» **Directions**:
Print every line exactly as it appears in the material below.

Provided data: Begin

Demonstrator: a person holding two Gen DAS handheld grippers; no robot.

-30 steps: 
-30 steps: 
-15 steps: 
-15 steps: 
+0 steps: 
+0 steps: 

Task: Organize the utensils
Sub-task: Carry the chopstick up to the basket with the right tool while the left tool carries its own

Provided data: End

» **Output below**:
Demonstrator: a person holding two Gen DAS handheld grippers; no robot.

-30 steps: 
-30 steps: 
-15 steps: 
-15 steps: 
+0 steps: 
+0 steps: 

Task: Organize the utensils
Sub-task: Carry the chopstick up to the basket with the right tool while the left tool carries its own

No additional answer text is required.